Nel capitolo "La legge dei miracoli", Yogananda fa tutta una disamina sul rapporto scienza-misticismo, in cui Einstein va a delinearsi come ciò che “spiega” il misticismo e quest'ultimo ciò che corrobora Einstein. Il perno del discorso ruota attorno alla velocità della luce, che come si sa, non può essere raggiunta da nessun corpo, poiché la materia, costretta tra le leggi di spazio e tempo, non ha la “libertà” necessaria per uscire dalla sua ragion d’essere. Ma se noi avessimo un corpo la cui massa fosse infinita?...

«I Maestri che sanno materializzare e smaterializzare i loro corpi o qualsiasi altro oggetto, muoversi con la velocità della luce, e utilizzare i raggi di luce creativa per portare alla vista istantaneamente qualsiasi manifestazione fisica, hanno raggiunto la condizione inderogabile posta da Einstein: la loro massa è infinita». In sostanza «colui che conosce se stesso come lo Spirito Onnipresente, non è più soggetto alle costrizioni di un corpo nel tempo e nello spazio. Il suo impenetrabile carcere si è arreso ed è svanito di fronte all’ ”Io sono Lui”». In sanscrito “tattwam asi”, in inglese “I’m that”, come recita il titolo di una canzone di Battiato.

Yogananda sottolinea che «la legge dei miracoli può essere resa operante da qualsiasi uomo che abbia raggiunto la consapevolezza che l’essenza della creazione è luce. Mediante la divina conoscenza dei fenomeni della luce, un Maestro può istantaneamente proiettare in manifestazioni percettibili gli atomi di luce presenti ovunque». A questo proposito, il celebre yogi, fa l’esempio del sogno, ambito in cui possiamo esperire una nostra riorganizzazione degli atomi-luce a nostro piacimento. La differenza è che i grandi Maestri riescono a fare nel mondo della veglia ciò che l’uomo comune può fare nei sogni (per altro nemmeno sempre ma solo quando è consapevole di stare sognando).

Quando il Maestro indiano parla della realtà in termini di “pellicola cinematografica” e di “immagini che sembrano reali”, non si può non notare un’assonanza  con la teoria di Bhom sull’universo come ologramma - e, più in generale, con la stessa fisica quantistica.

Per quanto illusori quanto la realtà di veglia però, i sogni sono ambiti in cui possono anche accadere cose reali.
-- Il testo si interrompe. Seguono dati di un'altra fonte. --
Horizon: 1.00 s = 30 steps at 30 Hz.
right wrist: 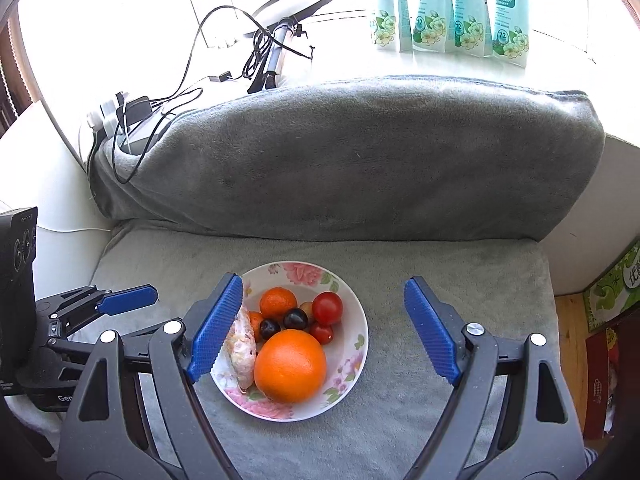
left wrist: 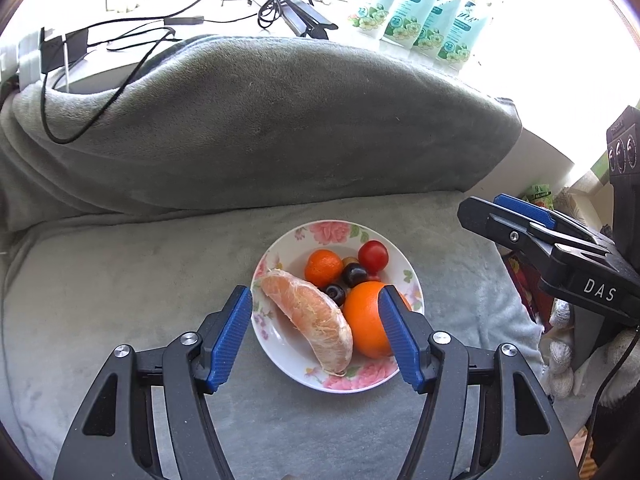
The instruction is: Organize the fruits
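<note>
A floral bowl (left wrist: 396, 258) (right wrist: 356, 360) sits on the grey seat cushion and holds a large orange (left wrist: 366, 324) (right wrist: 290, 366), a peeled pomelo segment (left wrist: 312, 320) (right wrist: 242, 354), a mandarin (left wrist: 323, 267) (right wrist: 278, 302), a red tomato (left wrist: 373, 256) (right wrist: 327, 307), a second small tomato (right wrist: 322, 333) and two dark cherries (left wrist: 354, 274) (right wrist: 295, 318). My left gripper (left wrist: 316, 300) is open and empty, hovering above the bowl. My right gripper (right wrist: 324, 292) is open and empty over the bowl; in the left wrist view it shows at the right edge (left wrist: 516, 220).
A grey back cushion (left wrist: 260, 120) (right wrist: 352, 152) rises behind the seat. Cables and a power strip (left wrist: 60, 52) (right wrist: 128, 112) lie on the sill at the left, with several detergent pouches (left wrist: 420, 12) (right wrist: 448, 8) at the right. The seat's right edge drops to a wooden floor (right wrist: 572, 328).
</note>
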Tool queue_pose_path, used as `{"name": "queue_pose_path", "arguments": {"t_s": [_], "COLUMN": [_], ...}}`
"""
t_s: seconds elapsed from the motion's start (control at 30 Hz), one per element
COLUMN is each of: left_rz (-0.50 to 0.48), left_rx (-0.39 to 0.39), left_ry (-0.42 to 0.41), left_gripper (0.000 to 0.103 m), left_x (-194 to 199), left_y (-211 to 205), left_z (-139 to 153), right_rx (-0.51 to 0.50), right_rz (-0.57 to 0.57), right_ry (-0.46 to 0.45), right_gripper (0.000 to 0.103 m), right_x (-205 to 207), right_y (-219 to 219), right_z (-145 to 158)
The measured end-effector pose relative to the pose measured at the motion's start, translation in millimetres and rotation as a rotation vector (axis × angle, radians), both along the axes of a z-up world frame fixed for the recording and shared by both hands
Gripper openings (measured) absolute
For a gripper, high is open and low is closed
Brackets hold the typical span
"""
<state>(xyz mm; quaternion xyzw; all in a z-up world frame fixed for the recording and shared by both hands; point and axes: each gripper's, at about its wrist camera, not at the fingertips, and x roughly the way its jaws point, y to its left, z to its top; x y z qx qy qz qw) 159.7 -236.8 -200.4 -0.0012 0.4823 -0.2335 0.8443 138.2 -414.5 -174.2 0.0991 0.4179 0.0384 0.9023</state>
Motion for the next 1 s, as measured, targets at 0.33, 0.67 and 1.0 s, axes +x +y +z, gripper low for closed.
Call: {"name": "queue_pose_path", "arguments": {"t_s": [0.33,0.67,1.0], "left_rz": [0.01,0.013,0.015], "left_rx": [0.02,0.049,0.043], "left_ry": [-0.072,-0.098,-0.122], "left_gripper": [0.074,0.08,0.085], "left_x": [-13,-28,-36], "left_y": [7,6,8], "left_z": [34,50,66], "right_rx": [-0.025,-0.035,-0.025], "right_rz": [-0.038,-0.065,-0.075], "right_ry": [-0.046,-0.052,-0.076], "right_gripper": [0.091,0.092,0.092], "right_x": [-25,-44,-55], "right_y": [4,4,3], "right_z": [24,29,42]}}
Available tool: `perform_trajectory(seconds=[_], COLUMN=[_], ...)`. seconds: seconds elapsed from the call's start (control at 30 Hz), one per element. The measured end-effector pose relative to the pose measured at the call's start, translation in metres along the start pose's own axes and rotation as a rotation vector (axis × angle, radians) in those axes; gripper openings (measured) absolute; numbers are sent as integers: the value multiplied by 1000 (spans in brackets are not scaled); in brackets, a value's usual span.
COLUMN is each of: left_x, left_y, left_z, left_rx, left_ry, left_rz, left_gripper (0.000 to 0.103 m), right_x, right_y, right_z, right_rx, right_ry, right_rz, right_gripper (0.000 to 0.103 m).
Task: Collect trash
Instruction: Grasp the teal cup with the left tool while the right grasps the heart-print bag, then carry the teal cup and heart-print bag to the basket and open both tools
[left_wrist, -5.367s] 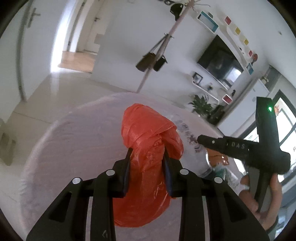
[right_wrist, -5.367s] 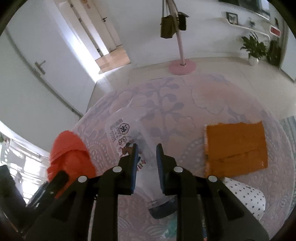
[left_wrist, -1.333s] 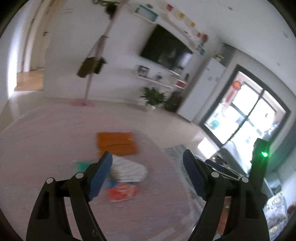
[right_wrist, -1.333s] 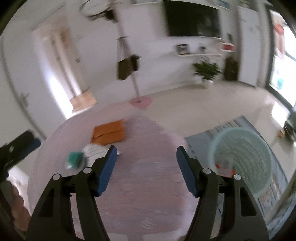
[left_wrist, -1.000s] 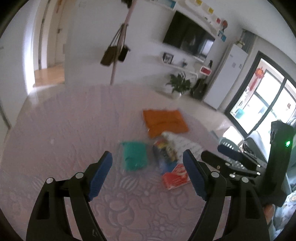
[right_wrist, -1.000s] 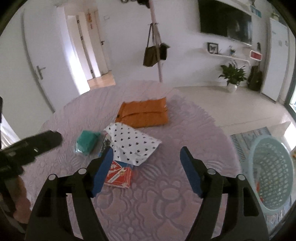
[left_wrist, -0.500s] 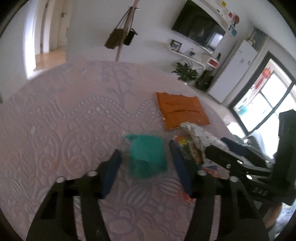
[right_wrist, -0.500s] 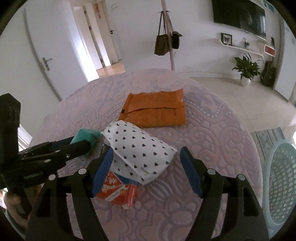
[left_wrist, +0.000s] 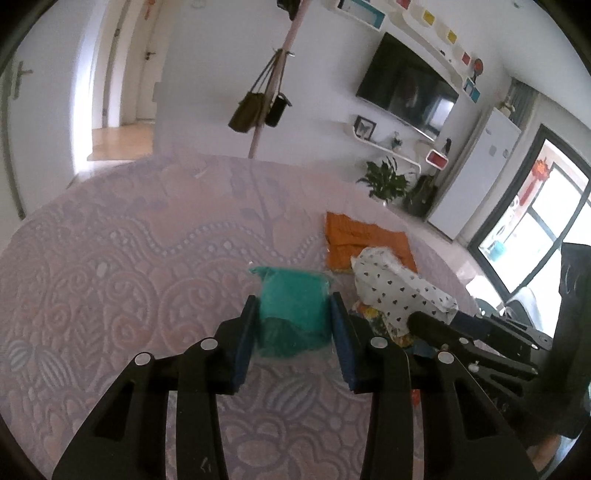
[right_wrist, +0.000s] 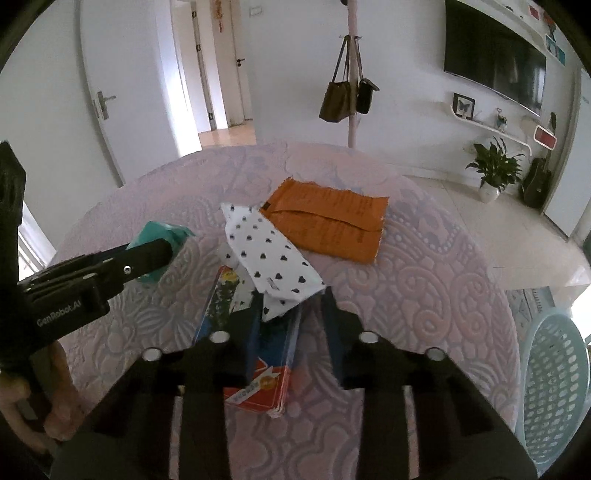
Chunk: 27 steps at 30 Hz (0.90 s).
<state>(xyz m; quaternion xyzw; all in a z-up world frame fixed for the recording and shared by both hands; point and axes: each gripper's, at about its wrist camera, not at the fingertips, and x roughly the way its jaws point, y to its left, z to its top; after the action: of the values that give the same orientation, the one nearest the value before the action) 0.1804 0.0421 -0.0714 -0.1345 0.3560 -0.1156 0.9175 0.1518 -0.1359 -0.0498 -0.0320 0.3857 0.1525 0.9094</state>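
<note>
While both tongs are down among the litter on the round table (left_wrist: 110, 280), neither has clenched yet. The left tongs (left_wrist: 293, 332) stand spread around the teal packet (left_wrist: 291, 299), one blue pad at each flank; whether the pads already touch it I cannot tell. That packet lies just left of the table's middle, at about 12 o'clock from the left tongs. It looks like soft teal stuff sealed in clear film, so I judge it light, squashy and rather slick; a pinch across its thick middle should hold better than one on the loose film edge.

The right tongs (right_wrist: 290, 325) hang released over a pile. A white wrapper with black hearts (right_wrist: 269, 254) lies on top, its near corner between the jaws, and under it sits a flat colourful box (right_wrist: 258, 354) with a red end. The wrapper seems thin and limp, likely to slide off; the box looks stiff and light, best taken across its narrow width.

An orange envelope (right_wrist: 328, 225) lies at about 1 o'clock from the right tongs, touching the wrapper's far end; it looks flat and crinkly, hard to lift except by an edge. A pale green basket (right_wrist: 554, 384) stands on the floor at 3 o'clock, seemingly the place for the trash.
</note>
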Motion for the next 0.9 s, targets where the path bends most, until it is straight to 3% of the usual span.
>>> perform_trajectory(seconds=[0.1, 0.33, 0.5, 0.7, 0.9], left_x=[-2, -10, -25, -38, -32], left_y=[4, 7, -3, -51, -125], left_z=[0, 0, 3, 14, 15], left_rx=[-19, -28, -7, 58, 183], left_ry=[-11, -33, -62, -77, -67], left_rz=[-16, -39, -89, -151, -240], left_gripper=[37, 37, 37, 37, 37], right_x=[-11, -34, -45, -77, -121], right_y=[0, -13, -29, -57, -104], right_z=[-3, -6, -6, -8, -18], right_rx=[4, 77, 138, 196, 265], right_ry=[-56, -182, -226, -292, -371], right_rz=[24, -14, -30, -85, -216], right_gripper=[15, 11, 11, 11, 11])
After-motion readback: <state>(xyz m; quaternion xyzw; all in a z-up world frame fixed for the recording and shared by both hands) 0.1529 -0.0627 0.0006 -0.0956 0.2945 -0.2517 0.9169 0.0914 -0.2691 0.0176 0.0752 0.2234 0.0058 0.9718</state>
Lahiri Mahasaya infatti, scelse proprio il luogo del sogno per dare l’iniziazione a Bhupendra.


In conclusione, dopo il confronto con innumerevoli esperienze al di là dell’inimmaginabile e al di là del dicibile, quello che emerge dallo studio del testo, è l’assoluto primato della riprova pratica sulla parola, dell’esperienza sulla teoria: «contrariamente alle filosofie occidentali, tutti i sei sistemi indù, contengono insegnamenti non solo teorici ma anche pratici. (…) Attraverso la pratica delle tecniche yoga, l’uomo lascia per sempre dietro di sé gli sterili campi della speculazione e perviene a conoscere per esperienza diretta, la vera Essenza». Un’essenza infinita, più potente del buio, più veloce della luce.